The UN’s special rapporteur on the right to health Dainius Pūras has released an open letter criticizing governments who focus on drug control policies, claiming that criminalisation drives problems underground and puts citizens’ safety in danger.

The Guardian has outlined the letter’s key points in an article that analyses its implications for the UK.

A homeless man in Western Kabul reveals his instruments for smoking opium resin and heroin.
A homeless man in Western Kabul reveals his instruments for smoking opium resin and heroin.

The open letter is addressed to Yury Fedotov, the executive director of the UN office on drugs and crime. It was mentioned in the 58th session of the commission on narcotic drugs in 2015. It will resurface at the UN general assembly special session on the drug problem in 2016, the first time delegates will come together to discuss international drugs policy since 1998.

First and foremost, Pūras’s letter blames criminalization for overcrowding prisons, the contamination of substances and as a facilitator for epidemic levels of violence. It also denounces the use of the death penalty for drug offenses, declaring that substance abuse does not meet the threshold of violent crimes.  

Dublin Castle, Dame Street, Dublin - Public Injecting
Discarded Needle. Dame Street, Dublin

The second part of his letter highlights the importance of access to evidence based treatment for drug dependence.

As a step towards the fulfilment of the right to health, drug use and possession should be decriminalized and de-penalized alongside increased investment in treatment, education, and other interventions.

Pūras regards harm reduction policies as not just an option for states, but a legal obligation.

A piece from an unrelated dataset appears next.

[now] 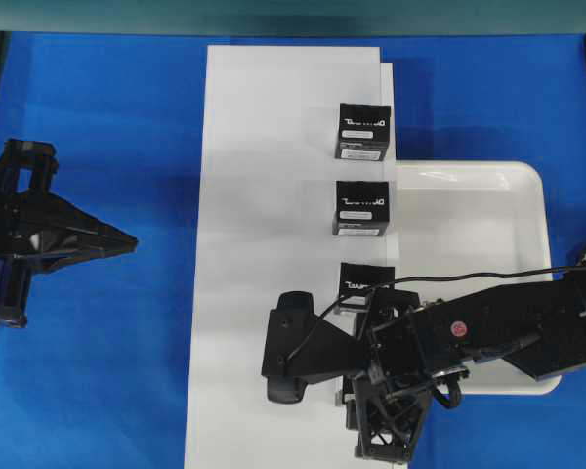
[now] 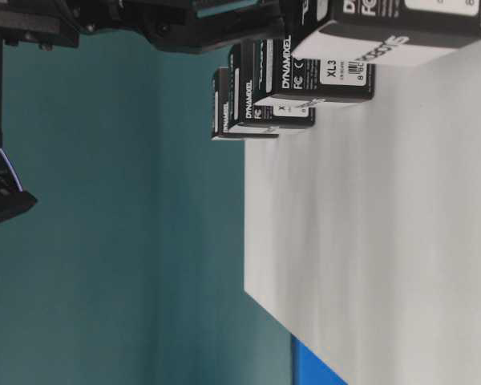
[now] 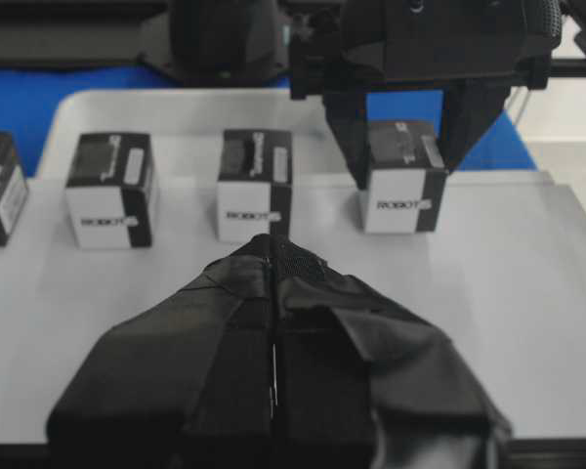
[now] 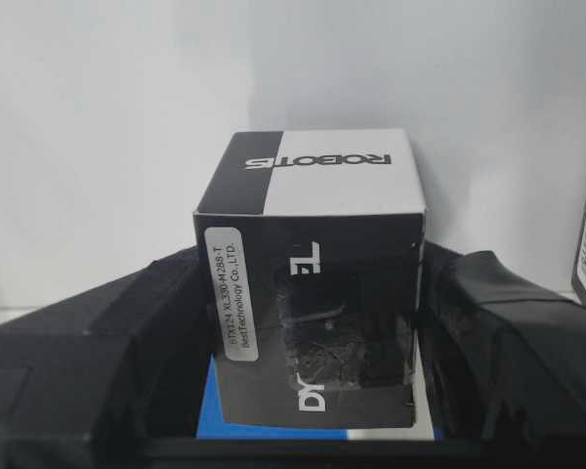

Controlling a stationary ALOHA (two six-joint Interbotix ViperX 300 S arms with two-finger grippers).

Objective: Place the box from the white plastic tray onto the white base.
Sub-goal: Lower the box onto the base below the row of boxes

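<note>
The step in hand looks like the set-down: the right gripper [image 3: 407, 147] has the small black cube-like carton with a white side face [image 3: 402, 191] over the long flat matte white board [image 1: 264, 244] that serves as the base, at the end of the row of three other black cartons lettered DYNAMIXEL [image 1: 362, 207] along the board's edge nearest the shallow glossy white plastic tray with a raised rim [image 1: 527, 191]. Whether the carton's underside already touches the board cannot be told.

The right gripper stands about half open, its two black fingers [image 4: 488, 332] close on either side of the carton, apparently gripping it. The tray beside the board shows no box in its visible part.

The next move likely calls for settling the carton flat, spreading the fingers and lifting clear without nudging the neighbouring carton.

The left gripper [image 3: 273, 293] is closed on nothing, on the far side of the board from the tray.
</note>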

People experiencing drug dependence have different and complex needs, which require a wide range of diverse options and are more effectively addressed when those concerned can participate in the design, delivery and assessment of their treatment.

The letter calls for the immediate closure of compulsory drug detention and rehabilitation centers, stating that the “views and input of people who are drug dependent into their own treatment” is crucial.

The reform proposal also includes “provision of essential controlled medicines for the management of pain, including in palliative care, the treatment of drug dependence, and other conditions.”

US Troop crossing a poppy field in Helmand Province, Afghanistan.
US Troop crossing a poppy field in Helmand Province, Afghanistan.

Pūras’s open letter is beginning to turn heads at the UN, asking important questions about the consequences of the ‘War on Drugs’ on the health and safety of citizens.

Steve Rolles, a senior policy analyst at the Transform Drug Policy Foundation, said the letter issued a challenge to many countries, including the UK, whose drugs laws were now being interpreted as in conflict with UN human rights treaty obligations.

“It does throw down the gauntlet to the UK government. We do still have a very punitive approach, we do still criminalise people who use drugs. The UK government is violating the right to health for many millions of people in this country. This is a very serious challenge and they will need to respond to this, which they won’t be able to do unless they change the law,” he said.